Haugen expressed concerns about national security and “counterterrorism,” and she has called for more censorship on the platform. Referencing the multiple hours that Facebook’s servers were down on Monday, Haugen commented that was at least a brief time that America’s democracy was not in danger. “I don’t know why it went down. I know that for more than five hours Facebook wasn’t used to deepen divides, destabilize democracies, and make young girls and women feel bad about their bodies.”

Haugen has admitted that Facebook changed its rules on free speech during the run up to the 2020 election, but then the company reverted back to the old rules afterward. She has insinuated that she believes Facebook’s lack of censorship directly caused the breach at the U.S. Capitol on Jan. 6, 2021. She said that Facebook changed the safety defaults in the run up to the election “because they knew they were dangerous and then returned them to their original defaults. They had to break the glass on Jan. 6 and turn them back on, and I think that’s deeply problematic.”

Her solution is to have Congress intervene and force Facebook to engage in some level of censorship akin to the silencing of information like the tech behemoth did before the 2020 election. “So I think oversight and regulatory oversight and finding solutions with Congress is going to be key because these systems are going to continue to exist and be dangerous even if broken up,” she has said.

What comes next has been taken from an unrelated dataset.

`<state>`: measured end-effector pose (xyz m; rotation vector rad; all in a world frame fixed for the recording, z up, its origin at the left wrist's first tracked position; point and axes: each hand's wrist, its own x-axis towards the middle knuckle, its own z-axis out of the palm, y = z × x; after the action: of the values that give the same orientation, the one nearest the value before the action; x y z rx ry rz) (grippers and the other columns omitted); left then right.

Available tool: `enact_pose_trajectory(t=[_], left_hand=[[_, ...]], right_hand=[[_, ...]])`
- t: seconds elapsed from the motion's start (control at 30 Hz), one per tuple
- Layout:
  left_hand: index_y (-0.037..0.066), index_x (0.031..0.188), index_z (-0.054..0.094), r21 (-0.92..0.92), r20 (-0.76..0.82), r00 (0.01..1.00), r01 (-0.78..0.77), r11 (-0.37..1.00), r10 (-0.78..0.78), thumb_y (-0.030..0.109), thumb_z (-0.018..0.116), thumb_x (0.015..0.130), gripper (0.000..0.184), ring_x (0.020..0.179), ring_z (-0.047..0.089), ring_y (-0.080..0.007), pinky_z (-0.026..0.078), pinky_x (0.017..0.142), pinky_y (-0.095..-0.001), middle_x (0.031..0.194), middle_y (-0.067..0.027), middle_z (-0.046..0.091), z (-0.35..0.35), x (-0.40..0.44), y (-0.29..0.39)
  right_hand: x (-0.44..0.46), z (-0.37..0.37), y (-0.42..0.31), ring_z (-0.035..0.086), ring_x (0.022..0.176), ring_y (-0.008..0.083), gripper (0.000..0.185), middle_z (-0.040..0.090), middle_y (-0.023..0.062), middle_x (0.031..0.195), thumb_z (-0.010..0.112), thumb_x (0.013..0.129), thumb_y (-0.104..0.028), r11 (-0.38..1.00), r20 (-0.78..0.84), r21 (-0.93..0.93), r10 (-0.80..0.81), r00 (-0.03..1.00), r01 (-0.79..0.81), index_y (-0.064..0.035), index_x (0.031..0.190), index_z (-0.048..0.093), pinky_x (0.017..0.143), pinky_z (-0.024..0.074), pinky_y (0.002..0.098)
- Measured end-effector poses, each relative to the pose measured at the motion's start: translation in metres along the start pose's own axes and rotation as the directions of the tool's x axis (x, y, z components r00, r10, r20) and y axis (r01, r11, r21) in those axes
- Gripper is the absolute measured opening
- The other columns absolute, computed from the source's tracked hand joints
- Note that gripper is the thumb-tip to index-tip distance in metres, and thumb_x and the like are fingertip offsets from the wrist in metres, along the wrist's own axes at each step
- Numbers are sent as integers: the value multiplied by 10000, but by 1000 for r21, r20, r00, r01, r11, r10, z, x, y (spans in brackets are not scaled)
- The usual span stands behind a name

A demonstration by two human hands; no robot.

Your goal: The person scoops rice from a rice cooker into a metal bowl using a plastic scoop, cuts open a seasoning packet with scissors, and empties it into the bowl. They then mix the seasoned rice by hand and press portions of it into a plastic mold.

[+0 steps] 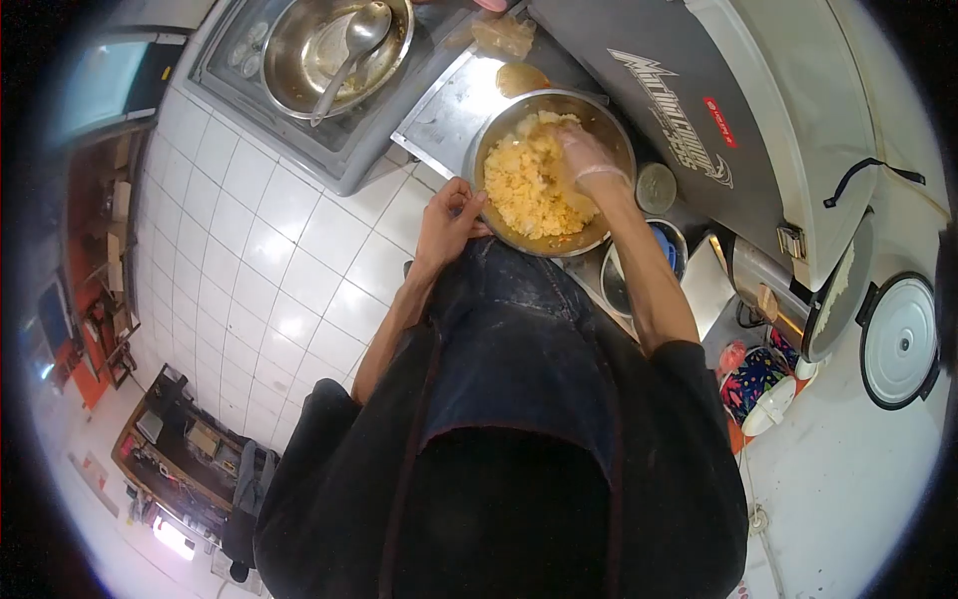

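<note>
A wide metal bowl holds a heap of crumbly yellow food, lumpy like mash; its exact kind I cannot tell. My left hand is closed on the bowl's near-left rim, thumb and fingers pinching the edge. Inside the bowl on the right is my right hand, in a clear plastic glove, pressed against the yellow food. Its fingertips are blurred and partly hidden in the food, so their closing does not show.
At upper left, a second metal bowl with a large spoon rests on a grey-framed surface. A metal tray lies beside the food bowl. On the right are a grey printed panel, a jar and a white round lid.
</note>
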<state>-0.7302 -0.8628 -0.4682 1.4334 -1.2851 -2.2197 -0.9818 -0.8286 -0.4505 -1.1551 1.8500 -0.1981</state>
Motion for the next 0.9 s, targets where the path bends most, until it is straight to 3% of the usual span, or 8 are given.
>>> enact_pose_trajectory(t=[0.23, 0.33, 0.4, 0.5, 0.6, 0.77, 0.83, 0.9], left_hand=[[7, 926, 520, -24, -22, 999, -26, 999, 25, 179, 619, 994, 209, 660, 653, -116, 594, 576, -228, 800, -65, 613, 3, 0, 0], [6, 902, 527, -12, -34, 999, -32, 999, 32, 193, 633, 988, 232, 655, 654, -117, 584, 570, -229, 805, -67, 618, 2, -1, -4], [3, 891, 530, 18, -10, 1000, -13, 1000, 14, 197, 636, 987, 242, 652, 656, -119, 583, 575, -232, 793, -63, 616, -2, 1, -5], [3, 865, 535, 23, 25, 999, 21, 1000, -21, 205, 644, 984, 259, 644, 661, -124, 581, 583, -239, 784, -67, 630, -8, 3, -11], [-2, 888, 569, 27, 114, 992, 53, 998, -56, 211, 662, 973, 248, 665, 671, -129, 583, 609, -249, 809, -83, 663, -13, 5, -22], [-41, 1110, 621, 69, 296, 948, 103, 992, -119, 240, 695, 952, 331, 743, 702, -177, 588, 684, -267, 899, -126, 702, -10, -5, -16], [-53, 1175, 620, 167, 356, 910, 163, 972, -213, 217, 708, 939, 368, 785, 688, -146, 582, 730, -274, 897, -112, 710, -13, 0, -15], [-55, 1154, 609, 214, 232, 959, 116, 970, -166, 210, 693, 949, 346, 775, 689, -151, 584, 705, -275, 891, -119, 711, -11, 2, 0]], right_hand=[[-6, 42, -10, 565, 1192, 436, 502, 566, 282, 1296, 642, 905, -272, 820, -72, -561, -180, 981, 110, -140, 1376, 529, 1040, 475, 426], [21, 12, 18, 563, 1200, 434, 476, 576, 271, 1289, 642, 887, -194, 962, -168, -223, -197, 966, 158, -133, 1350, 553, 1045, 471, 437], [12, -5, 10, 514, 1267, 440, 528, 506, 260, 1389, 647, 887, -217, 998, 1, -62, 4, 1000, -4, -164, 1396, 521, 1063, 453, 456], [-48, 7, -26, 426, 1345, 462, 700, 296, 270, 1551, 638, 885, -191, 891, -30, -442, 96, 995, -99, -251, 1522, 353, 1107, 402, 499], [-53, 56, 0, 461, 1307, 461, 848, 320, 266, 1529, 704, 838, -182, 852, -201, -463, 167, 965, -244, -329, 1550, 268, 1066, 440, 487], [-14, 43, 33, 532, 1246, 415, 886, 385, 268, 1493, 661, 810, -56, 963, -78, -199, 168, 983, -181, -294, 1558, 249, 1056, 451, 457], [-6, 24, 25, 548, 1232, 395, 832, 476, 277, 1414, 646, 812, -46, 995, -159, -99, -30, 987, 14, -196, 1542, 277, 1041, 461, 448], [-27, 8, 5, 538, 1239, 413, 805, 505, 293, 1373, 651, 823, -75, 994, -223, -85, 49, 974, -69, -146, 1534, 281, 1044, 455, 449]])
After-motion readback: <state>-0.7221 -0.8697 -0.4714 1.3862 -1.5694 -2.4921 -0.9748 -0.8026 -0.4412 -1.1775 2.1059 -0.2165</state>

Since her testimony, several outlets are reporting Haugen has close ties with powerful Democrat players. The Daily Wire reports Haugen is working with the same lawyers who represented the whistleblower from the Ukrainian phone call that led to President Trump’s first impeachment. Jack Posobiec, senior editor of Human Events, corroborated the Daily Wire’s claim and further reported that Haugen is also represented by the public relations firm that works closely with White House press secretary Jen Psaki.

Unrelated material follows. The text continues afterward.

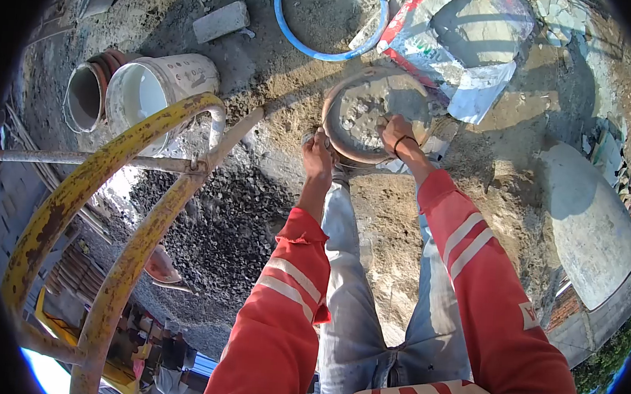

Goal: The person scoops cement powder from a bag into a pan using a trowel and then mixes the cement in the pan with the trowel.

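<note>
A round, shallow pan or sieve [361, 157] with a brownish rim sits on the ground in front of my feet, with pale grey lumps [364, 113] inside. My left hand [316, 155] is closed at the lower left of its rim, the fingers curled against the edge. Over the lower right part of the pan, my right hand [397, 134] has its fingers bent together among the lumps; what they hold, if anything, is hidden. A dark band circles the right wrist.
A blue hoop [317, 53] and a torn, powdery sack [474, 87] lie beyond the pan. Left are a white bucket [193, 74], black gravel [220, 227] and a yellow tubular frame [127, 142] close to me. A curved grey slab [592, 221] stands right.
</note>
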Motion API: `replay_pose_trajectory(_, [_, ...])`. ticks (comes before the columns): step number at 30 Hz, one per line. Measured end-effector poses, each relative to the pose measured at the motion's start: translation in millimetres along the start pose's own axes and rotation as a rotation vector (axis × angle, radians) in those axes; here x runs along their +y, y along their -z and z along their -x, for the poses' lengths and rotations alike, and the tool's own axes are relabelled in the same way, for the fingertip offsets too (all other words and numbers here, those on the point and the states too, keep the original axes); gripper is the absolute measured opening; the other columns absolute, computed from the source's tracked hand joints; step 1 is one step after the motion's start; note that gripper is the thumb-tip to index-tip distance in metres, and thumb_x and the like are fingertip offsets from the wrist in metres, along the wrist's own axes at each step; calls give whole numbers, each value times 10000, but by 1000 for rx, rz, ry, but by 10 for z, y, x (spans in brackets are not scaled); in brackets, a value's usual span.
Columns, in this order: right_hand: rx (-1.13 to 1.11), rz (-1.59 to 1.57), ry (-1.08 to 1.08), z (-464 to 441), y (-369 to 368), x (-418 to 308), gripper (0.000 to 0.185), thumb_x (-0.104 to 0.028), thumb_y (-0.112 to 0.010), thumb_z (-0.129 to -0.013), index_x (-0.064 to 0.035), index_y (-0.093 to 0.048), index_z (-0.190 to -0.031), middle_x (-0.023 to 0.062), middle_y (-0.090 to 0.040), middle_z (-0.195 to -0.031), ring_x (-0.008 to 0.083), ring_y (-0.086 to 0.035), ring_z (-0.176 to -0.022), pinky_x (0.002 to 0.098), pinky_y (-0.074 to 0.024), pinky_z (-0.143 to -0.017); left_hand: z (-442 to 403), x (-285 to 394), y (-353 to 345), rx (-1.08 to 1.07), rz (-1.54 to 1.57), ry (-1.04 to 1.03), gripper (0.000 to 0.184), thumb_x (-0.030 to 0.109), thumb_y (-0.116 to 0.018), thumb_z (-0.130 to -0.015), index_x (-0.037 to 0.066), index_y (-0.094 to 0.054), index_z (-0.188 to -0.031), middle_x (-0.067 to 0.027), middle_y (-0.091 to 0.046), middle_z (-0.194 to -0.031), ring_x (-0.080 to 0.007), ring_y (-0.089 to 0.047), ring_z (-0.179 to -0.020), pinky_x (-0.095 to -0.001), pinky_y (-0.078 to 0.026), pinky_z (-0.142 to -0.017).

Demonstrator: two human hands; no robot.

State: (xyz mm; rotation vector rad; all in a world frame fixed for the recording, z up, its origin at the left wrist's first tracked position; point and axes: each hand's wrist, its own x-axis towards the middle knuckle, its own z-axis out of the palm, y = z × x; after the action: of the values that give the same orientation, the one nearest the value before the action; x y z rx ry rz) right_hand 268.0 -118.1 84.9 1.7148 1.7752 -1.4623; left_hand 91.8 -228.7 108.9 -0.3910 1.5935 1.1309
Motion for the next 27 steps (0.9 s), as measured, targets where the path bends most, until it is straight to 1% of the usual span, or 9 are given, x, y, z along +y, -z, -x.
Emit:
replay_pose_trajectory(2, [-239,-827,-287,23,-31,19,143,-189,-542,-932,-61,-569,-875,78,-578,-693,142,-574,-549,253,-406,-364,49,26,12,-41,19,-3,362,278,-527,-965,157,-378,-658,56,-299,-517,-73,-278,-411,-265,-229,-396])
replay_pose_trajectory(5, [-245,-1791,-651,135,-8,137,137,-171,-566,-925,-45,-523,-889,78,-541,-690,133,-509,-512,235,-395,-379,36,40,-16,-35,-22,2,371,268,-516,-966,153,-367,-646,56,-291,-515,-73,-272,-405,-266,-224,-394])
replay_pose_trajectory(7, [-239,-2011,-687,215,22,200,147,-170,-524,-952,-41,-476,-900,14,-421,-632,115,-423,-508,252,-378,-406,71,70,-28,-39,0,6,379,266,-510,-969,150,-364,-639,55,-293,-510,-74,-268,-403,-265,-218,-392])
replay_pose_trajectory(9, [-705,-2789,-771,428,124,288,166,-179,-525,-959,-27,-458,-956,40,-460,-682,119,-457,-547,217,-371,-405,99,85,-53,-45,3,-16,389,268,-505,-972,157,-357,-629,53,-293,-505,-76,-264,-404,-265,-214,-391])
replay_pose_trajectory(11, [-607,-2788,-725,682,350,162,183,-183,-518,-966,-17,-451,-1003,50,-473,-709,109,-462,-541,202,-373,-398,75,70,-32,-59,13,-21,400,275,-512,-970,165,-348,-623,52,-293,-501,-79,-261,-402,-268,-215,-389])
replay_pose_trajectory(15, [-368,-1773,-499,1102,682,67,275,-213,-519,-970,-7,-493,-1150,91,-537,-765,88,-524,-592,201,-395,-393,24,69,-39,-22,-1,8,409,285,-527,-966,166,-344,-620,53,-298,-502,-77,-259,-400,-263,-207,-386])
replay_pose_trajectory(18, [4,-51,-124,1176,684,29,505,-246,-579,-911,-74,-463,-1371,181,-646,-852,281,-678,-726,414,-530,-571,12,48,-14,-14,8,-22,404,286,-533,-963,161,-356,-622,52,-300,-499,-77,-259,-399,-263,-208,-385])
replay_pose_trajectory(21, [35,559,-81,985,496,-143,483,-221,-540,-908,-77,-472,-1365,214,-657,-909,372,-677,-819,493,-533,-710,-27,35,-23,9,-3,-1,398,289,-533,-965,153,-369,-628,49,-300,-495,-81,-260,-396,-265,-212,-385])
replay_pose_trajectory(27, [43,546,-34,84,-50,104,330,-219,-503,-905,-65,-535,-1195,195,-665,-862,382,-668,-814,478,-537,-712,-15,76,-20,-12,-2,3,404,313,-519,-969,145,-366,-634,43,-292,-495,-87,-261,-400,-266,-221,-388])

“When you are represented by Jen Psaki’s PR firm and Eric Ciaramella’s legal team you are definitely a whistleblower and not a political influence agent,” Posobiec sarcastically tweeted.

Other whistleblowers concerned with the inner workings of Facebook have come forward previously, yet they were never given much media coverage or a special Senate subcommittee hearing. Some have raised the possibility that Haugen’s political stance and calls for further censorship have resulted in her positive media coverage.

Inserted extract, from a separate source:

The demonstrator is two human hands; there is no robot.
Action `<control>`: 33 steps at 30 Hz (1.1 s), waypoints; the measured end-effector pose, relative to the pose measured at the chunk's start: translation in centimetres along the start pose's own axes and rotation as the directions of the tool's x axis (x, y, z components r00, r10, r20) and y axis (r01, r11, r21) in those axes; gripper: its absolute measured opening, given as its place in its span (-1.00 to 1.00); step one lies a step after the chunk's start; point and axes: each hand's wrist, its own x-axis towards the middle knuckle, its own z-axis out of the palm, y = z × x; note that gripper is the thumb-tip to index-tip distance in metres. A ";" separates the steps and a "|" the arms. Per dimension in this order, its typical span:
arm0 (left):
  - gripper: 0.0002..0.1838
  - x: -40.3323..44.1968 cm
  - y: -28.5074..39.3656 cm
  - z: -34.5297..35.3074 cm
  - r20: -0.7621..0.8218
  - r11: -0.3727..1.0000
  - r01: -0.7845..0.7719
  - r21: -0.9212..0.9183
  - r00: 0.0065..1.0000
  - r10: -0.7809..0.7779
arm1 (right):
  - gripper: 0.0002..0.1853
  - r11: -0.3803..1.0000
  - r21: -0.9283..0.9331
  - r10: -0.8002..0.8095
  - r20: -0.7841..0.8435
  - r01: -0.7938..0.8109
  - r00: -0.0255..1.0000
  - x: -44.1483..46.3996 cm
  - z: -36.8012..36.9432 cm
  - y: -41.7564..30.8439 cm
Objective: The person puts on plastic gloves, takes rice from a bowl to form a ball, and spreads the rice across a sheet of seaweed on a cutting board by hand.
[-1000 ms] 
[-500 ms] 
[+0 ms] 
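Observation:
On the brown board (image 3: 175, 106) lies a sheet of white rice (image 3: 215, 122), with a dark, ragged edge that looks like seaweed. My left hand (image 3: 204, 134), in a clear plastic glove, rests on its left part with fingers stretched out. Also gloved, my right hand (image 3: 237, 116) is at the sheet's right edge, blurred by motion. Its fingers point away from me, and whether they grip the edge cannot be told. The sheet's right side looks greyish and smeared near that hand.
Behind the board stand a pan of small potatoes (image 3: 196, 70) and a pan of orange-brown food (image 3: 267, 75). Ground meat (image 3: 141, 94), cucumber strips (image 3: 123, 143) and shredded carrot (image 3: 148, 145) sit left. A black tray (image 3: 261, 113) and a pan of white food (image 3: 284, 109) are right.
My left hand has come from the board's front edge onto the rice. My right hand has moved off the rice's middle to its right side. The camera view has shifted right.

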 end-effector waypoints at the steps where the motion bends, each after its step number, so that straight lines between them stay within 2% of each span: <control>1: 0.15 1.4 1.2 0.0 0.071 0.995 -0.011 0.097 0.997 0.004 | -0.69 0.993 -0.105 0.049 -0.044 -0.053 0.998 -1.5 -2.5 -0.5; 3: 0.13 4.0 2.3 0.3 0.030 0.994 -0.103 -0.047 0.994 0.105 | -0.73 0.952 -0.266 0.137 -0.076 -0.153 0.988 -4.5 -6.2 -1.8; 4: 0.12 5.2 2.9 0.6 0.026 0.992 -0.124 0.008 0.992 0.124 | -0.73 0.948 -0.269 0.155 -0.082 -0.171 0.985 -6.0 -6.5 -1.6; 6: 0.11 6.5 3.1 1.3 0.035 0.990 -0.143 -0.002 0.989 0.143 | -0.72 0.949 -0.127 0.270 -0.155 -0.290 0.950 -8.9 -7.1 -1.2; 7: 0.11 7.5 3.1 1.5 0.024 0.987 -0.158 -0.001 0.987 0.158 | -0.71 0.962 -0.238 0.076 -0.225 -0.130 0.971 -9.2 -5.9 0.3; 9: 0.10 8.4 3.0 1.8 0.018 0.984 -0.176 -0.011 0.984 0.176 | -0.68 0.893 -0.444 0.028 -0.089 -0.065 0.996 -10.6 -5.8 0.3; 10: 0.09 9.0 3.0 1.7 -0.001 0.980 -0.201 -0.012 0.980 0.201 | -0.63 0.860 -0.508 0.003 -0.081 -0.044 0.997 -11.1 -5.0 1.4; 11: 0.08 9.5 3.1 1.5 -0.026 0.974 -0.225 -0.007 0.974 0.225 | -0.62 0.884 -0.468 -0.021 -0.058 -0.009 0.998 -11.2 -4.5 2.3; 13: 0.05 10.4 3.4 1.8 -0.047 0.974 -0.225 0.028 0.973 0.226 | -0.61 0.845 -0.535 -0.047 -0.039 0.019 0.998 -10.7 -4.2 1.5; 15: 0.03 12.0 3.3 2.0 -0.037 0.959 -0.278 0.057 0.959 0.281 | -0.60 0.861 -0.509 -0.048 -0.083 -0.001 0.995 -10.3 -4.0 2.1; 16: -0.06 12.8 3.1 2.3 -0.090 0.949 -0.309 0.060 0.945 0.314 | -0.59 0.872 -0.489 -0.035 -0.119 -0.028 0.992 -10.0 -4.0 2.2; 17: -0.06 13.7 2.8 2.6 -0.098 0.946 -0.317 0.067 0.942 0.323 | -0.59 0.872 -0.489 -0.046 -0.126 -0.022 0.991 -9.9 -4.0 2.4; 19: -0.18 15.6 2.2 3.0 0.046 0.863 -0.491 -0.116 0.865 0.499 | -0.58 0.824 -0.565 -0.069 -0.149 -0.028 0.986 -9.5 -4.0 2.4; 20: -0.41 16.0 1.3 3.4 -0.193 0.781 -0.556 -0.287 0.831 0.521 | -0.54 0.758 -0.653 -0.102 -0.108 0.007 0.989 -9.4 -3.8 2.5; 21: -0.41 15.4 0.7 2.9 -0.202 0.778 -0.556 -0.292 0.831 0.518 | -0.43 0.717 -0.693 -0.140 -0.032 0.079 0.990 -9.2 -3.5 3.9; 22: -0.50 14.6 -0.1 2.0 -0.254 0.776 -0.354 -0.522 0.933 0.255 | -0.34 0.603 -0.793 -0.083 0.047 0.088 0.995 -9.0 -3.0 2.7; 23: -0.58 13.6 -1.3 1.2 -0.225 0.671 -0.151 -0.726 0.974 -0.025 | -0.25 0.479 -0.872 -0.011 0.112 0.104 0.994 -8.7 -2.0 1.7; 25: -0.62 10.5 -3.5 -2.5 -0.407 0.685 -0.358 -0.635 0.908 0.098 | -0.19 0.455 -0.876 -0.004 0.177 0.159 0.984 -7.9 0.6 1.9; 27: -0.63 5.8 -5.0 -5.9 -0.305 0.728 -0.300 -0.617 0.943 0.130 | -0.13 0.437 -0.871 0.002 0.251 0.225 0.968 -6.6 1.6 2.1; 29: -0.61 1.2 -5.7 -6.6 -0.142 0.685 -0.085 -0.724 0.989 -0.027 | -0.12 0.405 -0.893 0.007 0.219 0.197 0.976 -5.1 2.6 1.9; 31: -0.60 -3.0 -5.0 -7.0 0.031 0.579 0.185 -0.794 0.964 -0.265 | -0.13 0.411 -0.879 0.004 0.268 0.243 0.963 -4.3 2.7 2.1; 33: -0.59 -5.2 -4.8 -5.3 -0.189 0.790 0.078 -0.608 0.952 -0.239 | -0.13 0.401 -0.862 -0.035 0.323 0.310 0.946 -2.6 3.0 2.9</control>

“Some Big Tech whistleblowers, it seems, are more equal than others. Why has the Commerce Committee never invited Ryan Hartwig, Cassandra Spencer, or Zach McElroy, all Facebook contractors and employees, who revealed detailed information about Facebook’s biased content moderation practices to the public? Where were the hearings for Google whistleblowers like Kevin Cernekee, Mike Wacker, and Zach Vorhies?” journalist Allum Bokhari asked.

Before the closing of the hearing, Senator Richard Blumenthal (D-CN) raised the possibility of holding a second hearing with Haugen on the censorship issue in the near future.